Asked about the new bonuses, White House deputy press secretary Bill Burton said: "Obviously, the president is frustrated and angry that Wall Street continues to have the sense that excessive compensation should reward some of the excessive risk taking we've seen over... the last couple years on Wall Street, things that brought us to the brink."
Kenneth Feinberg, the pay czar designated under the Troubled Asset Relief Program (TARP), said the payments were part of legally binding contracts that must be paid despite the outrageous nature of the bonuses.
"These are old grandfather contracts that have the legal force of law," Feinberg said in an ABC television interview.
He said that the government was working to recoup part of the payments under agreements reached with AIG employees.
"We are making some progress," he said. "I do not for a minute ignore the outrage out there which I share. But the fact of the matter is we've got to abide by the law, we've got to work as best we can to get as much of this money back as we can and frankly we are doing a very, very good job, I think, in getting as much of this money as we can pursuant to the rule of law."
US officials have argued that the government was unable to stop the legally binding payments to the employees at the troubled Financial Products division that nearly sank AIG after a meltdown in the US housing market.
Nonetheless, news of the latest bonuses triggered fresh anger, including criticism of the Obama administration.
Republican Senator Charles Grassley said of the latest bonuses, "AIG has taxpayers over a barrel.
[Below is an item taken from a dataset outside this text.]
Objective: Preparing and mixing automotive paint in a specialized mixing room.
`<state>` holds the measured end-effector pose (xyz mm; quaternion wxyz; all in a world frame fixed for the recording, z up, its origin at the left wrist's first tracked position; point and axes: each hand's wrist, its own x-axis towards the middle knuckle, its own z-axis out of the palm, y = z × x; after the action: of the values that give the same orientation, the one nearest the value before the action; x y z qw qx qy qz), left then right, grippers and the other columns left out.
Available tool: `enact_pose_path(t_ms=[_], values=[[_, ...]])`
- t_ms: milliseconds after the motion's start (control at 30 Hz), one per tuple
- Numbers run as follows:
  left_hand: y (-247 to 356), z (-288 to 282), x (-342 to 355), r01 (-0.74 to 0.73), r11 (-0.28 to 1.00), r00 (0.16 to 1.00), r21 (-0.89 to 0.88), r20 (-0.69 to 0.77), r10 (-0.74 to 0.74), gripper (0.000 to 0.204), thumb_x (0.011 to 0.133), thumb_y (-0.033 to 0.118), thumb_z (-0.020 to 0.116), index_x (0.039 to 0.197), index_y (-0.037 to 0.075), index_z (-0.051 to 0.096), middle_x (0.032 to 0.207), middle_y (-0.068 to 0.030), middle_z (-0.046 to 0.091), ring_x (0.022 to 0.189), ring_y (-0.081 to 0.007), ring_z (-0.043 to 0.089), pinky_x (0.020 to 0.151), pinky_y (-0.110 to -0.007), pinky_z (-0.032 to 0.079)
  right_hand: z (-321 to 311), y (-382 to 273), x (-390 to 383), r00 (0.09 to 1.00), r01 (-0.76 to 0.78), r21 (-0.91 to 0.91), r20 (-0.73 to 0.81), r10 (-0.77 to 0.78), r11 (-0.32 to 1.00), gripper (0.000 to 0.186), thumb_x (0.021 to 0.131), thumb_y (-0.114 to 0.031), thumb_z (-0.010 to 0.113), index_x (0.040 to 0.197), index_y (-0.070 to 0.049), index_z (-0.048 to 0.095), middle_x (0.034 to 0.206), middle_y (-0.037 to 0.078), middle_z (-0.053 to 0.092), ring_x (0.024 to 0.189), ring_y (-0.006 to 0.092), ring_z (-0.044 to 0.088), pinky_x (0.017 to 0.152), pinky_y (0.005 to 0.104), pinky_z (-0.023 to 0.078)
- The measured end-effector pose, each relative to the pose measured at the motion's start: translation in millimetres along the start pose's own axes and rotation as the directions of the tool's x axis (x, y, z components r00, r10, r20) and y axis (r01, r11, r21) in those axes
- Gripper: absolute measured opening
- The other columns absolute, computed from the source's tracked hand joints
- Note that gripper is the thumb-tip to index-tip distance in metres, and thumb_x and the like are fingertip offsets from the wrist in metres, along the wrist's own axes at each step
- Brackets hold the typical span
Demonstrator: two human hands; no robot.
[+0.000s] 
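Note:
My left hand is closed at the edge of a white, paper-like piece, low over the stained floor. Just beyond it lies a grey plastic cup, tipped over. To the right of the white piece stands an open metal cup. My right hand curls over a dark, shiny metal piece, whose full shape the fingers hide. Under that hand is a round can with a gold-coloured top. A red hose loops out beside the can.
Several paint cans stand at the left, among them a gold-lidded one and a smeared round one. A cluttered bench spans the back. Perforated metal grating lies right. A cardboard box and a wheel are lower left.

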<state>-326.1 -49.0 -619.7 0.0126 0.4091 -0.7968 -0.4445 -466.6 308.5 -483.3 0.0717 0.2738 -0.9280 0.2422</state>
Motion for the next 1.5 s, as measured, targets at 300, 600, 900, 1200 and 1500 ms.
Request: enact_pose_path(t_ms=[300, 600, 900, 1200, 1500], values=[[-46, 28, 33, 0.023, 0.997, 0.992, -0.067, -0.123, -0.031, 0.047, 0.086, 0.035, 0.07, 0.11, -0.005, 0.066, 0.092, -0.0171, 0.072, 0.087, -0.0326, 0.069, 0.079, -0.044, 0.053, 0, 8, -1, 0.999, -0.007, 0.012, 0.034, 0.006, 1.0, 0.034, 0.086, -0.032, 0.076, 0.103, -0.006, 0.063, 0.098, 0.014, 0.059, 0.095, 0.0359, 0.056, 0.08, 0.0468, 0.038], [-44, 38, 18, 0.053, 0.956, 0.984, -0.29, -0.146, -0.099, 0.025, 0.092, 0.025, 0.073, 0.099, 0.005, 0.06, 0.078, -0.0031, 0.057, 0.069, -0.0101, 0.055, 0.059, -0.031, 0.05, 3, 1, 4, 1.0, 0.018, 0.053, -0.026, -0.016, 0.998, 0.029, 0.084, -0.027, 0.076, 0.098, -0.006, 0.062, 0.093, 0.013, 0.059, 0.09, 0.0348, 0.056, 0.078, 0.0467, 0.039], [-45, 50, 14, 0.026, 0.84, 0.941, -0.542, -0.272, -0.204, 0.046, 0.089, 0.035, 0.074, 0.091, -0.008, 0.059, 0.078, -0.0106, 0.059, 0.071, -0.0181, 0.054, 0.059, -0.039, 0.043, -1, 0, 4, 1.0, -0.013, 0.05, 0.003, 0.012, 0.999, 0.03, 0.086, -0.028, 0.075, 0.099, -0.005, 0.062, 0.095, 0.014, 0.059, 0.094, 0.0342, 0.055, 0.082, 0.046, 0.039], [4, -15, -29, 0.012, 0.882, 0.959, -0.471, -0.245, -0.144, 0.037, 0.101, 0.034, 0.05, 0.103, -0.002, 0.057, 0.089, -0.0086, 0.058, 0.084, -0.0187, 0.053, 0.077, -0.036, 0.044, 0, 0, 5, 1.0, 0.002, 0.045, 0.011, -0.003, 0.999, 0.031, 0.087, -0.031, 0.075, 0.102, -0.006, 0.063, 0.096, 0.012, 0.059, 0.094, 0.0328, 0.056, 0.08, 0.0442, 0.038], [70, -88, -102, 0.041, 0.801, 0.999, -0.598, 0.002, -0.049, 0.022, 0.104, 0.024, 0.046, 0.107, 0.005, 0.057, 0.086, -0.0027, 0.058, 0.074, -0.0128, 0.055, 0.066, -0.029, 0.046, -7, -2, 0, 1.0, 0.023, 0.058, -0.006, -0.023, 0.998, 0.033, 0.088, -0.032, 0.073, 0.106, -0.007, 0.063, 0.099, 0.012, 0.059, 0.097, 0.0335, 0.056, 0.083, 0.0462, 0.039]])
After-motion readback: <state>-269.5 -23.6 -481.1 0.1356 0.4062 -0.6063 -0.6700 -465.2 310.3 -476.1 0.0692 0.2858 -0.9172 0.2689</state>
The Obama administration has been outmaneuvered."
American International Group said in a statement that about 97 per cent of employees with its troubled Financial Products division "have volunteered to reduce their upcoming 2010 payment."
The moves will help achieve the company's "giveback target" of reduced bonus payments in an effort to stem the type of blistering criticism that erupted a year ago.
US officials say only about $19 million has been returned from 2009 payments to AIG employees despite pledges to return 45 million dollars.
AIG promised to work with those employees "to round out the remaining amount of our giveback target over the next few months."
The payments stem from employment contracts signed in 2007 that fall outside the jurisdiction of Feinberg, who oversees compensation at companies receiving bailout money from TARP.
AIG neared collapse in September 2008, unable to meet its obligations for contracts written to insure mortgage securities and related assets without sufficient capital
The Federal Reserve, fearing a shock to the global financial system in the event of an AIG default, provided a loan of 85 billion dollars to AIG in September 2008 in what would be the first portion of a staggering bailout worth some $180 billion, some of which came from TARP.
Separately, media reports said Bank of America had set aside approximately four billion dollars for bonuses to employees of its investment bank and global markets unit.
The payouts will be 19 per cent of the $23 billion in revenue generated last year by those businesses.
Bank of America is no longer governed by TARP pay restrictions, having repaid the government for its capital injection, but many critics say the big-bonus culture may encourage the type of risky activities that triggered the global financial crisis.